**EXERCISE PROMPT:**
Begin at the top of the following data. Copy each line exactly until you have copied the line containing "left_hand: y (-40".

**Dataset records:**
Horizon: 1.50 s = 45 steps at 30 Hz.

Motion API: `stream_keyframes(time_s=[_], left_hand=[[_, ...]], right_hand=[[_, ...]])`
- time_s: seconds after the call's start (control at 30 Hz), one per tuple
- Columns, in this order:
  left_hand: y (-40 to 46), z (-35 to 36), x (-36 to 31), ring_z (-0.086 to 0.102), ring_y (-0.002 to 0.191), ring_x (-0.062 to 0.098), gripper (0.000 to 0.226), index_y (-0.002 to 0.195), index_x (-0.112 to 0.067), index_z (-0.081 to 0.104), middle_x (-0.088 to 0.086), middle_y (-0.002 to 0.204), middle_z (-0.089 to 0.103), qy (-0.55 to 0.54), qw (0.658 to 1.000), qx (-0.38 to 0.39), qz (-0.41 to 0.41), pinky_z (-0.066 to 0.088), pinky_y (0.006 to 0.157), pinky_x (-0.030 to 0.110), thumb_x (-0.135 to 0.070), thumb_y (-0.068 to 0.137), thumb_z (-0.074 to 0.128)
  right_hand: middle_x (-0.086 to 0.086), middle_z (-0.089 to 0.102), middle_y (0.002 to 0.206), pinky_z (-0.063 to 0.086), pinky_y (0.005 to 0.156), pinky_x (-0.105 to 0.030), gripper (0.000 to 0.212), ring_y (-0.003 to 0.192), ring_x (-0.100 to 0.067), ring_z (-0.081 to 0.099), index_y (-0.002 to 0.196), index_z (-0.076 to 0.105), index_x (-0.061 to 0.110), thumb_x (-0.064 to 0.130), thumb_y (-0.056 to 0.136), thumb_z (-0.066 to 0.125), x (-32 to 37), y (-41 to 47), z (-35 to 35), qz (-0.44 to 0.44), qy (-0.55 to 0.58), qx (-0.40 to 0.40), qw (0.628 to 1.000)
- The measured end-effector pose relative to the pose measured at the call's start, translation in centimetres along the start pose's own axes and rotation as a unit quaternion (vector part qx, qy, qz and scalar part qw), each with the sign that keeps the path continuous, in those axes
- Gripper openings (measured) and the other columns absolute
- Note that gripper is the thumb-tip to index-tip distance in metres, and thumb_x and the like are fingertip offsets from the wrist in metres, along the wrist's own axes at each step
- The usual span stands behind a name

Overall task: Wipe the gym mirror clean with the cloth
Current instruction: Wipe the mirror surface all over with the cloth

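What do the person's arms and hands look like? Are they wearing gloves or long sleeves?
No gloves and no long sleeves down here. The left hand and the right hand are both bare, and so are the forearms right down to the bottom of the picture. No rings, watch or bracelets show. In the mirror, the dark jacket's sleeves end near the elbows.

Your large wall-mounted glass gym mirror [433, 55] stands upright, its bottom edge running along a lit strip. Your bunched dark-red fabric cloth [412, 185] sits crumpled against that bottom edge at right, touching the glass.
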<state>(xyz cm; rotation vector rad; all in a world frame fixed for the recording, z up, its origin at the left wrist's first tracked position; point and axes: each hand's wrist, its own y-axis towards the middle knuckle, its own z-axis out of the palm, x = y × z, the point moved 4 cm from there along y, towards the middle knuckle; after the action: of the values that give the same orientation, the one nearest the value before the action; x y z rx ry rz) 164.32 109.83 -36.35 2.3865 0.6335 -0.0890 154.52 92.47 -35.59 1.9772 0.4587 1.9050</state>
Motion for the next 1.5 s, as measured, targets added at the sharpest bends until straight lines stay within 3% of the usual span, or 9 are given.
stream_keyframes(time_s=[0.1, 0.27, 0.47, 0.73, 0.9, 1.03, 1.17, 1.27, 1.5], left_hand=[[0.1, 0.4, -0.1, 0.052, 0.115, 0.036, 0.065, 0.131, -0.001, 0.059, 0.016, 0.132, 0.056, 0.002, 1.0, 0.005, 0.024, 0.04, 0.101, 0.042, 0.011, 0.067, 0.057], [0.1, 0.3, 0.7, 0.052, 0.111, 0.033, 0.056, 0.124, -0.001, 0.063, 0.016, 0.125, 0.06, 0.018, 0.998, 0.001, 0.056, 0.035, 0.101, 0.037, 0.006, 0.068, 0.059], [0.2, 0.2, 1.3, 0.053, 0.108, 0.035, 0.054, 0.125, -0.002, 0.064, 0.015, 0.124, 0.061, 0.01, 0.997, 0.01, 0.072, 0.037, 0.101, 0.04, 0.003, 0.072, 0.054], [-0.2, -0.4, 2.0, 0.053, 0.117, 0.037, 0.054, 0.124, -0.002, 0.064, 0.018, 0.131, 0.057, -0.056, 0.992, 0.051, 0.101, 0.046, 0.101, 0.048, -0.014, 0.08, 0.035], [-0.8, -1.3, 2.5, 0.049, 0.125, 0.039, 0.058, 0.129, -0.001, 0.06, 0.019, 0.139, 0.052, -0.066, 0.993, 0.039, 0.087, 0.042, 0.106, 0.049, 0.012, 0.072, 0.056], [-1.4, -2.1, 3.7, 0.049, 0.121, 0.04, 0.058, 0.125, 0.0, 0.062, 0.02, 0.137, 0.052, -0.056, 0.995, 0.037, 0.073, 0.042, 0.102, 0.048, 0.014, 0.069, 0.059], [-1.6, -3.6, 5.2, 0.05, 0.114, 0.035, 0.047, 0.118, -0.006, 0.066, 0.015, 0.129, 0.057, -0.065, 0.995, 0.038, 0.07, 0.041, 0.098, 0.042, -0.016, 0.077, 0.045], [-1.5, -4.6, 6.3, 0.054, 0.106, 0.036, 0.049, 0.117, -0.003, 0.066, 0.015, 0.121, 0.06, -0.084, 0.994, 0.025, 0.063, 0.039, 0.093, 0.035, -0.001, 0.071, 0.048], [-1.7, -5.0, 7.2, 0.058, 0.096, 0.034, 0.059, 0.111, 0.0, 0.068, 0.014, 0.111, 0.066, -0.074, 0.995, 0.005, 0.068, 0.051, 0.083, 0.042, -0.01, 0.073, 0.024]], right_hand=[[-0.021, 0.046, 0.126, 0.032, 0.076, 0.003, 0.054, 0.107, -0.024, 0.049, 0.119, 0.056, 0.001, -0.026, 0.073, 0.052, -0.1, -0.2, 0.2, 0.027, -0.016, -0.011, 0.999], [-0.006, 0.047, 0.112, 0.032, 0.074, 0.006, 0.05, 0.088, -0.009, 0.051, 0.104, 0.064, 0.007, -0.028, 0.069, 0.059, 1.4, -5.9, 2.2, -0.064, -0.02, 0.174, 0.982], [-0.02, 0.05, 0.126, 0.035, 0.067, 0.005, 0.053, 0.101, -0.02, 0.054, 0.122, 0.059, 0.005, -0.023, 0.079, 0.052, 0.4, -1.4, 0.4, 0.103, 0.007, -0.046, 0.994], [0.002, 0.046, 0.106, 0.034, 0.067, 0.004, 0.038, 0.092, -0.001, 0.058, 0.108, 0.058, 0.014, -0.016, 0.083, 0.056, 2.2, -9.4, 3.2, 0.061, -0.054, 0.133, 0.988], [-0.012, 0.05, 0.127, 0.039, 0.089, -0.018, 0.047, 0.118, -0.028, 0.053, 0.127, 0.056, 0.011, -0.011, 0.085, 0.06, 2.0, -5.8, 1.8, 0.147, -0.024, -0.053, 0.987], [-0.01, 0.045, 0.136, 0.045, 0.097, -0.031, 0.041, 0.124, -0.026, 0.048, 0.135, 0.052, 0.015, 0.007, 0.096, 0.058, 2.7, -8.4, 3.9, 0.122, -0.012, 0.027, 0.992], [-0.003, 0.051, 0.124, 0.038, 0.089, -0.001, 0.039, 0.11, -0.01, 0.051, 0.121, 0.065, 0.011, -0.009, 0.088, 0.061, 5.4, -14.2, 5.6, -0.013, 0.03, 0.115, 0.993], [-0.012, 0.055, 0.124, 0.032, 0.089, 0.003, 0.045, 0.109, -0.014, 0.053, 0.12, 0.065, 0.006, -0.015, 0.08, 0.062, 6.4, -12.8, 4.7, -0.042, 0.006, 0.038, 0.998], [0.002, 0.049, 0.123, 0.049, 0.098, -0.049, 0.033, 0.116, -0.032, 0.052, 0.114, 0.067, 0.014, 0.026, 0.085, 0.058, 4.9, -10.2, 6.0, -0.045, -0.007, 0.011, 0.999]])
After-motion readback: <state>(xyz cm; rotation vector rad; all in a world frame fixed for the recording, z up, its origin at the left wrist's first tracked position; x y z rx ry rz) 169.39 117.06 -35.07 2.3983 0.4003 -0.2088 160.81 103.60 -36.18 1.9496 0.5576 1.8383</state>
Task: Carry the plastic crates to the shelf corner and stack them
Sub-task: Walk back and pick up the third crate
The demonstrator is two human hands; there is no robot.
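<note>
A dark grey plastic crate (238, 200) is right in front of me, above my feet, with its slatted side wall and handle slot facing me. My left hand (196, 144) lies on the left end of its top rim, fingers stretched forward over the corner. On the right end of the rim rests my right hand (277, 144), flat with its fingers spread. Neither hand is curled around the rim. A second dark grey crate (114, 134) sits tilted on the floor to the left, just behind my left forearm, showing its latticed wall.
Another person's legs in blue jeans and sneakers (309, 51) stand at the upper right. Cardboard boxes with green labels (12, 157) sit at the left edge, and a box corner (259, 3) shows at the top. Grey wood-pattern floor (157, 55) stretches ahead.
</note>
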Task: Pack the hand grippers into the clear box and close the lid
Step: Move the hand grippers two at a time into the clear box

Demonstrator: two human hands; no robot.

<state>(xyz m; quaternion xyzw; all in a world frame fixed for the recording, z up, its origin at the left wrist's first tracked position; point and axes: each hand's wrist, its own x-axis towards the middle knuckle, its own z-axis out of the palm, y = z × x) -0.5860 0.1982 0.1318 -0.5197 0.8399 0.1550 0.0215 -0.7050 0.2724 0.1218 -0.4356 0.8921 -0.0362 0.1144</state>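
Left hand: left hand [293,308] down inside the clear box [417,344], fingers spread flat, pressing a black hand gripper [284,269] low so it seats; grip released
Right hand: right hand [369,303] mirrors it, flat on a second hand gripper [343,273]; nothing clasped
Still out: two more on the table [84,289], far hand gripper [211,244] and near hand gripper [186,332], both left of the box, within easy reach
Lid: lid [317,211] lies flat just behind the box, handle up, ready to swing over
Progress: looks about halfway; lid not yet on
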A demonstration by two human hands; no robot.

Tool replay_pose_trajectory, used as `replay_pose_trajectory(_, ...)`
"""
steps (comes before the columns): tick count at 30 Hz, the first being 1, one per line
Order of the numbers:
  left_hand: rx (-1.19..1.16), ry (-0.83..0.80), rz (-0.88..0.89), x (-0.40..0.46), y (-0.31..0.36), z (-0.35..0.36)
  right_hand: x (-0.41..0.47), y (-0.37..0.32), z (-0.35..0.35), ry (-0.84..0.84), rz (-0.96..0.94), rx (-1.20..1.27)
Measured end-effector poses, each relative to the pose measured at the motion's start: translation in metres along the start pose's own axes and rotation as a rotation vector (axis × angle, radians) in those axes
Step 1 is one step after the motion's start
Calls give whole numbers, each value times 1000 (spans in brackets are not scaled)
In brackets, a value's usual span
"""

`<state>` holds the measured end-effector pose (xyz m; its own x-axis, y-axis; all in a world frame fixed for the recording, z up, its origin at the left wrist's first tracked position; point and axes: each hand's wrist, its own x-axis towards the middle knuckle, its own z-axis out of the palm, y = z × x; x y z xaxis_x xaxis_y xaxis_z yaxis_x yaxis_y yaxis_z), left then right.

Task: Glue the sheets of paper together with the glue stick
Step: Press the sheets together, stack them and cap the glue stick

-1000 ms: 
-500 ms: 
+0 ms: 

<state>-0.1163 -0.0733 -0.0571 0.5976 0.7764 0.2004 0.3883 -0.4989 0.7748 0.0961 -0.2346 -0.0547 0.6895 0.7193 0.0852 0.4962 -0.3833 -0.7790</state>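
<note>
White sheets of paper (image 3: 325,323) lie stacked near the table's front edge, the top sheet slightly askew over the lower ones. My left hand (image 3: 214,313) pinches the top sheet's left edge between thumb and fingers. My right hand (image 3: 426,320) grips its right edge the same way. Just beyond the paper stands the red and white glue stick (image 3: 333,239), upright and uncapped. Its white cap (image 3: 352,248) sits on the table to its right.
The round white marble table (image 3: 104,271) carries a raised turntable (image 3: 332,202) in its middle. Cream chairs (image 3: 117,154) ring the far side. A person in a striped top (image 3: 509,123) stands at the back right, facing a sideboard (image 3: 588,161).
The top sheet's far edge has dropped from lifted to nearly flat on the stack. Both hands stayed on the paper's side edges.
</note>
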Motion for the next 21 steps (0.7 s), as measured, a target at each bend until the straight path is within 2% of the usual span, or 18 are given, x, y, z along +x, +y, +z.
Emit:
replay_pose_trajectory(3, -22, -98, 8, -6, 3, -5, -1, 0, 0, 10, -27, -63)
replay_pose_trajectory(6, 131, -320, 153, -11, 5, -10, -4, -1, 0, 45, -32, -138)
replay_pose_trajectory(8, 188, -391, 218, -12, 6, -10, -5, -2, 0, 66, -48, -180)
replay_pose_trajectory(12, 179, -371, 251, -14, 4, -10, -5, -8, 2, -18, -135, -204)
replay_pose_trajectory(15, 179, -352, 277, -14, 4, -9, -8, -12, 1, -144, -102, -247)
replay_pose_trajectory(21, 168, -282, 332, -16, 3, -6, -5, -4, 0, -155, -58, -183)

**EXERCISE OUTPUT:**
Horizon: 1.50 s = 45 steps at 30 Hz.

Motion API: `stream_keyframes(time_s=[_], left_hand=[[_, ...]], right_hand=[[_, ...]])`
- time_s: seconds after the call's start (control at 30 Hz), one per tuple
- Columns, in this order:
  left_hand: y (-40 to 46), z (-35 to 36), x (-36 to 31), ring_z (-0.086 to 0.102), ring_y (-0.002 to 0.191), ring_x (-0.062 to 0.098), gripper (0.000 to 0.226), index_y (-0.002 to 0.195), index_x (-0.112 to 0.067), index_z (-0.081 to 0.104), middle_x (-0.088 to 0.086), middle_y (-0.002 to 0.204), middle_z (-0.089 to 0.103), qy (-0.55 to 0.54), qw (0.658 to 1.000), qx (-0.38 to 0.39), qz (-0.41 to 0.41), pinky_z (-0.066 to 0.088), pinky_y (0.006 to 0.157), pinky_x (-0.030 to 0.110), thumb_x (-0.135 to 0.070), thumb_y (-0.068 to 0.137), thumb_z (-0.074 to 0.128)

This output is now complete.